> [Data segment]:
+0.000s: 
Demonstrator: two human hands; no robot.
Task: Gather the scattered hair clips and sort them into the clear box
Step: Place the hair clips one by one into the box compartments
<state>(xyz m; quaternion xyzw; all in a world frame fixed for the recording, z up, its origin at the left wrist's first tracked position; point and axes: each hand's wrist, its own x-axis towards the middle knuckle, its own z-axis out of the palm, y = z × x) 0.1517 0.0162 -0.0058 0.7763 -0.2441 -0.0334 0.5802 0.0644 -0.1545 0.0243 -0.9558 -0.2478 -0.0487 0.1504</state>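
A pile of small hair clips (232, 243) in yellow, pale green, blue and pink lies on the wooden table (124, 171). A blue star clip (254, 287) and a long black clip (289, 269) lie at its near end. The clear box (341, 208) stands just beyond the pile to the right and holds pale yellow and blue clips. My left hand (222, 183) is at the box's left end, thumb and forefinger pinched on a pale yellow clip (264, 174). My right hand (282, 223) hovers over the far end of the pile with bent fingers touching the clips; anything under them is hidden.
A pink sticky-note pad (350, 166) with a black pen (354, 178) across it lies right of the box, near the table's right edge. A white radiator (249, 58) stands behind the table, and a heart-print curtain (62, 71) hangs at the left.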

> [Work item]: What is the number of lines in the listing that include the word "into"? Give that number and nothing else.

> [Response below]: 2